I am so sorry you're having to go through this. I can tell from your post that you are a beautiful, honest person. I have been through a very similar ordeal. A month ago, I found out my boyfriend of nine years has been sleeping with another woman behind my back.

As much as I hate him, he never intended for me to find out. He knew the news would absolutely break my heart and he tried to continue the friendship we had (as that was all that was left, well, actually there was no friendship because it was all a lie.. but I know he did enjoy my company to some small extent).

But with the pain I'M going through, I can't imagine how horrible it must be for you. To be TOLD by him that he was staying over with someone and then for him to tell you that they are mocking you and laughing? It's just unforgiveable. ANY cheating is unforgiveable of course, but I can't believe how cold and callous he is!

Look, I can tell from your post that you are a person with class. A person of high intelligence, loyal and honest. You really don't deserve to take this crap. I, like you, have been pushed to the side for some slag who has none of the standards or morals that I have.. and during the nights, I'm left alone and end up having to fight of the mental images in my head of them sleeping together.

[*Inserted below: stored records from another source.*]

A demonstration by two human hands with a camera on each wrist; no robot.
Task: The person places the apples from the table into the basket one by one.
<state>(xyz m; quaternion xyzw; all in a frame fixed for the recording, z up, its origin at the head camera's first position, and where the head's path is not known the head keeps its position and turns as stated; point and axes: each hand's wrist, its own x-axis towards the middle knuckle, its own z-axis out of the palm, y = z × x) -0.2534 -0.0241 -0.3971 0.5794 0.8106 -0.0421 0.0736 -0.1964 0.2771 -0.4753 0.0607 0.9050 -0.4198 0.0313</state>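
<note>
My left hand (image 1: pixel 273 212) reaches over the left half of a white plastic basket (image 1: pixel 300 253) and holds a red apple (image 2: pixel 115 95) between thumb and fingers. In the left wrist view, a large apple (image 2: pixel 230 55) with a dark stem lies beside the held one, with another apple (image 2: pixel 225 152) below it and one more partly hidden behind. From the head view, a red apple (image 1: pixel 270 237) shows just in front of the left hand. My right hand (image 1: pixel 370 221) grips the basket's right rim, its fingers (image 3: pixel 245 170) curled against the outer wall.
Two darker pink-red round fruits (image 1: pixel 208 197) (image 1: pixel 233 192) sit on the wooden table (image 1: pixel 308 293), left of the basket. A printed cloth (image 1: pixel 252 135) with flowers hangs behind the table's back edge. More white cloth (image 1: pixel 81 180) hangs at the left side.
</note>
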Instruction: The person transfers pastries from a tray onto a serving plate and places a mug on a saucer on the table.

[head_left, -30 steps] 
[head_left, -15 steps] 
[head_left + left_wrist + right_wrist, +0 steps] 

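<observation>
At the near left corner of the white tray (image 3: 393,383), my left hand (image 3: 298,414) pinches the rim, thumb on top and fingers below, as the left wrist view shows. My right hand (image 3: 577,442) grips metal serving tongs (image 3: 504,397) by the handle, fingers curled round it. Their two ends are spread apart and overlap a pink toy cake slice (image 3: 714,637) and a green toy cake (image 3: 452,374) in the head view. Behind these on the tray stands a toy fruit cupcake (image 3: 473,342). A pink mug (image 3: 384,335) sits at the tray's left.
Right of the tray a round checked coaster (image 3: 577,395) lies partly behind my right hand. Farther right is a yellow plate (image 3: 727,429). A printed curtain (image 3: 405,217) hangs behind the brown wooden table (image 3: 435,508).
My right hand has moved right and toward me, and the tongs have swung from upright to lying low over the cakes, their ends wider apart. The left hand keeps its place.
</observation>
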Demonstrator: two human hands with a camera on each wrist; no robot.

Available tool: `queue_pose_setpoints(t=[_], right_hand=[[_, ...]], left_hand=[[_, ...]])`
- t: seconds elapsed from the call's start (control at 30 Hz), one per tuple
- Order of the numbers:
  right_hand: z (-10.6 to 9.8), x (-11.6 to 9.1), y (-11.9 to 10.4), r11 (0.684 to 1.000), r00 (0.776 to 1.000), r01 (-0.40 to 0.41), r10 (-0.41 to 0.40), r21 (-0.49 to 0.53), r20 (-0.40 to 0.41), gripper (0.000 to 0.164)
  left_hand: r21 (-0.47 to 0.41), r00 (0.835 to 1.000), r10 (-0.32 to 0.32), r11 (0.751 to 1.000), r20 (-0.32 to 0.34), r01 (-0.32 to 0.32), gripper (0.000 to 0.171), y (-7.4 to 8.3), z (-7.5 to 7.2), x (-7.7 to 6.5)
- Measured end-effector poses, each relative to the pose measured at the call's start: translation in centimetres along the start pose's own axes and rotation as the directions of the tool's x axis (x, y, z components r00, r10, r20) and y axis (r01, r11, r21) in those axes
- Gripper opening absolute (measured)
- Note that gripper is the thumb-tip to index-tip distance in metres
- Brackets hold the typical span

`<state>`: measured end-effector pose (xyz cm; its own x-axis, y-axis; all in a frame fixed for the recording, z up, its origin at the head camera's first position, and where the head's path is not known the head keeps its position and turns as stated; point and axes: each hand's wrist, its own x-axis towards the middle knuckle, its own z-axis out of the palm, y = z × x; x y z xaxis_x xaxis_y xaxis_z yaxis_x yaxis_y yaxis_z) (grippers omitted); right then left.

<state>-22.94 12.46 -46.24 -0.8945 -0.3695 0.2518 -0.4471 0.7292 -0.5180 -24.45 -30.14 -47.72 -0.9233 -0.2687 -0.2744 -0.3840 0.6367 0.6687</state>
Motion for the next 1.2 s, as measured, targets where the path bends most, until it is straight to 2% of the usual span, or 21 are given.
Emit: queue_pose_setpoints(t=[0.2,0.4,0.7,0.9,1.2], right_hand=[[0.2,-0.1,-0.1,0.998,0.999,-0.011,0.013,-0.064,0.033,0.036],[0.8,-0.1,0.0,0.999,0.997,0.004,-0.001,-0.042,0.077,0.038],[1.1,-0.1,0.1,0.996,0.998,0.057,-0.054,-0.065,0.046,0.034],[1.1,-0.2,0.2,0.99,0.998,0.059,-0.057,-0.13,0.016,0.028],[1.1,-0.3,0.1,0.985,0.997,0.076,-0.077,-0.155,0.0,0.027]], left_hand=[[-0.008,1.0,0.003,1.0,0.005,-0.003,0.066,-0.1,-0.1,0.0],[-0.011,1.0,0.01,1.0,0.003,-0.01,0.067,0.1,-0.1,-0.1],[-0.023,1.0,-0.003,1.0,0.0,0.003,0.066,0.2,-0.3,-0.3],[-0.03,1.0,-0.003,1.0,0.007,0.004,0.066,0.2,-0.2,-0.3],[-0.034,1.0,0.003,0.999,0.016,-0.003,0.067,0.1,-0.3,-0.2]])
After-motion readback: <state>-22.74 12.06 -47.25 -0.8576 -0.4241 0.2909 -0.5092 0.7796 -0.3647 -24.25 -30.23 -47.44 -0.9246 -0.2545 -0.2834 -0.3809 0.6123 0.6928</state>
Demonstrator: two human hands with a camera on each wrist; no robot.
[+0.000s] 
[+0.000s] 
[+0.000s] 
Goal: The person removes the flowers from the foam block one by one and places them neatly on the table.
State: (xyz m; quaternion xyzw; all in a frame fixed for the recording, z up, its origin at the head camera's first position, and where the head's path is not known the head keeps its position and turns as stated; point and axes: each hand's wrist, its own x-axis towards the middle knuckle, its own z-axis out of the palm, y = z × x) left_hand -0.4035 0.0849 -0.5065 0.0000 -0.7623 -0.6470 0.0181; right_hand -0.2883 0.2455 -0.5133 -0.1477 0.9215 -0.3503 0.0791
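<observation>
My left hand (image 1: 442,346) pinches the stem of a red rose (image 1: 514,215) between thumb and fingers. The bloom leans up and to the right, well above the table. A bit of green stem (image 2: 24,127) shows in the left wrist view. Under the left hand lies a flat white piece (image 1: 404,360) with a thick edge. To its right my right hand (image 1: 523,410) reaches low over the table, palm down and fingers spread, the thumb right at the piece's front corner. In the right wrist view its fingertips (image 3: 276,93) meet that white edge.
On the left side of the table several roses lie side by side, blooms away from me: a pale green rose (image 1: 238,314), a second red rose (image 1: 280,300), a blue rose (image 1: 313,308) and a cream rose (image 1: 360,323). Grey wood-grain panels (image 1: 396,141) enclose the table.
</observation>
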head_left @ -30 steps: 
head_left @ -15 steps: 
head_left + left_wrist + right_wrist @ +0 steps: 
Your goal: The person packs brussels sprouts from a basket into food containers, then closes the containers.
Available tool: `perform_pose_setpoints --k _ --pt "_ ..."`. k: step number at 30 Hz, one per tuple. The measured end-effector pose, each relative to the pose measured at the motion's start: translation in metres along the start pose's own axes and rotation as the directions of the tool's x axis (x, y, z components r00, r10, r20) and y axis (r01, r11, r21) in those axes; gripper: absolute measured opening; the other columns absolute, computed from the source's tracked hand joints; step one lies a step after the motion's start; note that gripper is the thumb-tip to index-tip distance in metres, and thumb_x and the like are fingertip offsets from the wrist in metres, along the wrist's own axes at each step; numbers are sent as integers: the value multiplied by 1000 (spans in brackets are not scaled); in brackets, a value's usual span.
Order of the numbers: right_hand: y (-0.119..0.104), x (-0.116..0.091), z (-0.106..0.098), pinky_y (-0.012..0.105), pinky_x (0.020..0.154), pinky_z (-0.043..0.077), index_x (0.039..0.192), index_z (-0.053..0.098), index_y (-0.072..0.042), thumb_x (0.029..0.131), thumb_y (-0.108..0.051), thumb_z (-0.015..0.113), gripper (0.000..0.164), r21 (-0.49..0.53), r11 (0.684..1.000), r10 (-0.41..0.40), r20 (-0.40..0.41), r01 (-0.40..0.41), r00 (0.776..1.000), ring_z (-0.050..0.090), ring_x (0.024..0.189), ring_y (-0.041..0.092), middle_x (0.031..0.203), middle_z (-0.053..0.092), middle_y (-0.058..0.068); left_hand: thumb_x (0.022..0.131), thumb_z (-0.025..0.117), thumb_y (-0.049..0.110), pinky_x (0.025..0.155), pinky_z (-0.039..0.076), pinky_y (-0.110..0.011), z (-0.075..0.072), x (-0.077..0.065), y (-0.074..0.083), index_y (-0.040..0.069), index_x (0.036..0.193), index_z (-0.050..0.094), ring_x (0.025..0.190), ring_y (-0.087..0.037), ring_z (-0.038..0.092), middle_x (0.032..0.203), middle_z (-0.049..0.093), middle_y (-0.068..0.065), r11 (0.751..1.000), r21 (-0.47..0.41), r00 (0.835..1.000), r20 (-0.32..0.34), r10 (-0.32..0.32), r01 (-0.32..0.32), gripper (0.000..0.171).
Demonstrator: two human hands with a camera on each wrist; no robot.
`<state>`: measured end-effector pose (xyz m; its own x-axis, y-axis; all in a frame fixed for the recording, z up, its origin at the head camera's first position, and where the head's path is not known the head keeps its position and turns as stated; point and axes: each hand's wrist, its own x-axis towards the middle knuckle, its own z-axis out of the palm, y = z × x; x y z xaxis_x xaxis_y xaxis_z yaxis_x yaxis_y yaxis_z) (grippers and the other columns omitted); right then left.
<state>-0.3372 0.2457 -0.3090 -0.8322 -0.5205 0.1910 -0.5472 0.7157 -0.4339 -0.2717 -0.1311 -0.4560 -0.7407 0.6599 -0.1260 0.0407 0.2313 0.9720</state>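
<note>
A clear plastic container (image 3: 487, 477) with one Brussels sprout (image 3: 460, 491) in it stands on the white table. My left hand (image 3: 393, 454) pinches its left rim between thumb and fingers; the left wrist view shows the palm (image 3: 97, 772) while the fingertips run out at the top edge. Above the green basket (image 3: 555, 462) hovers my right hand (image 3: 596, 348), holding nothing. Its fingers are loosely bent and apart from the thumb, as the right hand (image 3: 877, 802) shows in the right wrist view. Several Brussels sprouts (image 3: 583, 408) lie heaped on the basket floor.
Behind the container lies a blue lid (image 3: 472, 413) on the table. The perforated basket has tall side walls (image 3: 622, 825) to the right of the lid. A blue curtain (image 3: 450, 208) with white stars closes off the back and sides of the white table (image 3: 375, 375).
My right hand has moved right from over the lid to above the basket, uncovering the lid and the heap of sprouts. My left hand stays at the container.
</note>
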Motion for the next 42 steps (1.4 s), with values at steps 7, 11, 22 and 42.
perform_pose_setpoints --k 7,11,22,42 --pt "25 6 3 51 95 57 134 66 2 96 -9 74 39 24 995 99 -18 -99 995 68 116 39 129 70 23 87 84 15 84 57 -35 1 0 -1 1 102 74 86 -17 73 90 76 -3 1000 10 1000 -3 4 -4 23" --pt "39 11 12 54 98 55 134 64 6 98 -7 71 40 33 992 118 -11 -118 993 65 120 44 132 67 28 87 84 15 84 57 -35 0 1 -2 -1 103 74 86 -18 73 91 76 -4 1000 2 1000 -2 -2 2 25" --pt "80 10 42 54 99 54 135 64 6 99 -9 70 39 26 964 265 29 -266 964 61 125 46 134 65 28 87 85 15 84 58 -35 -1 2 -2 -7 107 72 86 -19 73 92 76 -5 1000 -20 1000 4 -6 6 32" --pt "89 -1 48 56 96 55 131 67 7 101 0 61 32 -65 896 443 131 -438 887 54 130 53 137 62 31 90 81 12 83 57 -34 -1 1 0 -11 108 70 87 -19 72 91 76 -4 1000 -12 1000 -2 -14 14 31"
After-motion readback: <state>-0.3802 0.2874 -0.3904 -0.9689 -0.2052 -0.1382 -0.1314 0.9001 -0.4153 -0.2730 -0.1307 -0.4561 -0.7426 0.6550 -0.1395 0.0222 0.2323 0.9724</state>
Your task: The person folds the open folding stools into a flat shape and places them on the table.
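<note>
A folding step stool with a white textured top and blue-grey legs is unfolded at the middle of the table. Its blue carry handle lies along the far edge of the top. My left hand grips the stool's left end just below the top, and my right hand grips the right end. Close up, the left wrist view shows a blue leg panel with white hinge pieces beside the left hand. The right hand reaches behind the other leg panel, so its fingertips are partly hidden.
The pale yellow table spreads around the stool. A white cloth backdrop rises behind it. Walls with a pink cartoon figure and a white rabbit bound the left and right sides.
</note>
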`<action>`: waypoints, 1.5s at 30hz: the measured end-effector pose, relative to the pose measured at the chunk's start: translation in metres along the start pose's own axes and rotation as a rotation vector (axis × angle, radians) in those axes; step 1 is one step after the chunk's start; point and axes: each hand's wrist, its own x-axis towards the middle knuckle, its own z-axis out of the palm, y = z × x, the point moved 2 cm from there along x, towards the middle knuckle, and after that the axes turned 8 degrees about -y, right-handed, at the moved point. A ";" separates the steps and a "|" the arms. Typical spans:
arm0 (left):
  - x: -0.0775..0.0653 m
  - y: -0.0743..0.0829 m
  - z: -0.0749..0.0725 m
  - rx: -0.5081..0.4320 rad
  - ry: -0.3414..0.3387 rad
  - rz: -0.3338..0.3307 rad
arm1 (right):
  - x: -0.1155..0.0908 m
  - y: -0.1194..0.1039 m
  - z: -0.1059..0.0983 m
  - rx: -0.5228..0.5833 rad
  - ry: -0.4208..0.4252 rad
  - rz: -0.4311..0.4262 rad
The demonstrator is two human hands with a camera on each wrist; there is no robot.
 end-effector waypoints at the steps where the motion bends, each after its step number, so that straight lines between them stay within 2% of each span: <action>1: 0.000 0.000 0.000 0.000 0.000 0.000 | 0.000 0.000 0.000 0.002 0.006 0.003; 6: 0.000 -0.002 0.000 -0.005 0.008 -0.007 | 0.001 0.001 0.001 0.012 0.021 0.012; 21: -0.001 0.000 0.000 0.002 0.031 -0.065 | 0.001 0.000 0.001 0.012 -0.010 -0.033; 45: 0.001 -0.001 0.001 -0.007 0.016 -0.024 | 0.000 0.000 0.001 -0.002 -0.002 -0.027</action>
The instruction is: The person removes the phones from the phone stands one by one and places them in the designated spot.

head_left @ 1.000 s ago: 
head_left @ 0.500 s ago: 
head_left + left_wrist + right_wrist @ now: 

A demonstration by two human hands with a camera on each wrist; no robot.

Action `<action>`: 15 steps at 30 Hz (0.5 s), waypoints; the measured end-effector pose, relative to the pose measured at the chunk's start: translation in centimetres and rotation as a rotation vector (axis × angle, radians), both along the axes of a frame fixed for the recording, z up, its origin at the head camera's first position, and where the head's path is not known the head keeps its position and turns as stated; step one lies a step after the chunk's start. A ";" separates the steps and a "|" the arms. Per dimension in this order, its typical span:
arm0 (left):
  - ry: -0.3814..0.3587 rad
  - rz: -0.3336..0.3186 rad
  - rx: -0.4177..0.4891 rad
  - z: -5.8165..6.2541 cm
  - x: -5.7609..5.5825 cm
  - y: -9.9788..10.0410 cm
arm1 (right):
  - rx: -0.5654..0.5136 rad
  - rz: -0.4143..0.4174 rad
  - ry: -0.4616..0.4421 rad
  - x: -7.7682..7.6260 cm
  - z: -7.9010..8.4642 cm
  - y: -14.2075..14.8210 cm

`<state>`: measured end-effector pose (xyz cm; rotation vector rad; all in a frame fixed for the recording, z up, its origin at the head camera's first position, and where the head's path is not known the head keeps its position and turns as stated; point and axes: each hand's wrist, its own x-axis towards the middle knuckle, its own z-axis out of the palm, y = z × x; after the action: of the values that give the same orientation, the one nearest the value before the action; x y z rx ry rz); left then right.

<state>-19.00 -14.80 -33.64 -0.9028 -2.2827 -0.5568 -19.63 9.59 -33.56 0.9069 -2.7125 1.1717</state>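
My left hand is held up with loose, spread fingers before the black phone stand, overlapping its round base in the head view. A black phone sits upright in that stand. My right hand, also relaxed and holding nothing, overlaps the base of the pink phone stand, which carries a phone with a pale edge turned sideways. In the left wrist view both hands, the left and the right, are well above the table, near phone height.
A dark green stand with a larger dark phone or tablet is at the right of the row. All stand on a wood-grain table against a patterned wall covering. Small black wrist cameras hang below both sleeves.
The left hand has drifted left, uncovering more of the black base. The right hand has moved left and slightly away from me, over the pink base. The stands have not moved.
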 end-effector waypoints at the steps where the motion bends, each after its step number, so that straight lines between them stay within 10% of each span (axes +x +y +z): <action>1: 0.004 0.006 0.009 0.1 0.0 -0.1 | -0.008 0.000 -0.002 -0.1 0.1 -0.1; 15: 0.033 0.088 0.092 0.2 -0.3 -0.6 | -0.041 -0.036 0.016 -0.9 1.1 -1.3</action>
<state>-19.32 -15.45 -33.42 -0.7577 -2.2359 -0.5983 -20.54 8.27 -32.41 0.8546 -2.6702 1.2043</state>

I just wanted you to know that there's other people out there, just like you, suffering through these sorts of things. People that have been pushed to the side for gutter trash. People give me the advice I'm about to give you, but it's hard to believe it yourself. It's not until I've read your post that I realise they're right when they say it to me - You deserve so much better and it's NOTHING TO DO with the person YOU are. Please please please don't take this personally and change yourself in any way. Maintain your high standards and your class, make the decision to absolutely CLOSE HIM OUT OF YOUR LIFE and move forward from here. Handle it with dignity (as I did with my breakup). Don't give him the satisfaction of a drama. Just shut him out and confide in your friends. Possibly see a therapist, that's what I'm doing for myself. It's helping me learn to accept what happened.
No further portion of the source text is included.